In the following listing, find the lines containing "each" and report them.

» Available data:
-- -- --
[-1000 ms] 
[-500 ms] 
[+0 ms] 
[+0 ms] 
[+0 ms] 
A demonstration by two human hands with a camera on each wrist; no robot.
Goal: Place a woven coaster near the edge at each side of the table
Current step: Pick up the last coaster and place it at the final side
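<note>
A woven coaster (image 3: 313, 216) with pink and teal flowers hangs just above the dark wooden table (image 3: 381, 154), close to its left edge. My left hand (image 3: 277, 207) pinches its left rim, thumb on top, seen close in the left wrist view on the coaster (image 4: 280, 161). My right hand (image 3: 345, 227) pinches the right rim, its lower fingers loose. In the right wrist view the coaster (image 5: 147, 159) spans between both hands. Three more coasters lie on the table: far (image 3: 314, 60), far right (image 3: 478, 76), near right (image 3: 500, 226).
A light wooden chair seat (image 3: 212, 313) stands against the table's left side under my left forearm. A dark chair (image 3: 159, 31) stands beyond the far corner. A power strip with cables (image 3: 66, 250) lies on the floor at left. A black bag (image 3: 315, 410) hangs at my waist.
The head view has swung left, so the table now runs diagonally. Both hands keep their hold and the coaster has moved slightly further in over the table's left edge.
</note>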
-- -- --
» Exercise response:
A demonstration by two human hands with a camera on each wrist; no robot.
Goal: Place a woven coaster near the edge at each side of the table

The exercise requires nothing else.